> **WHAT NEEDS TO BE DONE**: In the material below, the required lines run from the one containing "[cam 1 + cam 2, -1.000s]" through the one containing "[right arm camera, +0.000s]". Copy those lines exactly, ends included, and nothing else.
_ _ _ _ _
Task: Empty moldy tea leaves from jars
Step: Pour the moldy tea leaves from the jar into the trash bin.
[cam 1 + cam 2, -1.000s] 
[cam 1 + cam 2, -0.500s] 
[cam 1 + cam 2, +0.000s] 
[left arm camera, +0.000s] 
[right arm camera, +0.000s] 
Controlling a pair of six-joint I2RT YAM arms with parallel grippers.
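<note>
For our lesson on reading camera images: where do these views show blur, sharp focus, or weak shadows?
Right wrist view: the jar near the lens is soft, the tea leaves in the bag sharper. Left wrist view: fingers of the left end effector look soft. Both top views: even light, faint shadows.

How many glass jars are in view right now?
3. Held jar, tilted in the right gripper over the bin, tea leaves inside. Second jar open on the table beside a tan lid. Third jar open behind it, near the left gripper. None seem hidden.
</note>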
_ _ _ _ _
> **RESPONSE TO THIS TASK**:
[cam 1 + cam 2, -1.000s] 
[cam 1 + cam 2, -0.500s] 
[cam 1 + cam 2, +0.000s] 
[left arm camera, +0.000s] 
[right arm camera, +0.000s] 

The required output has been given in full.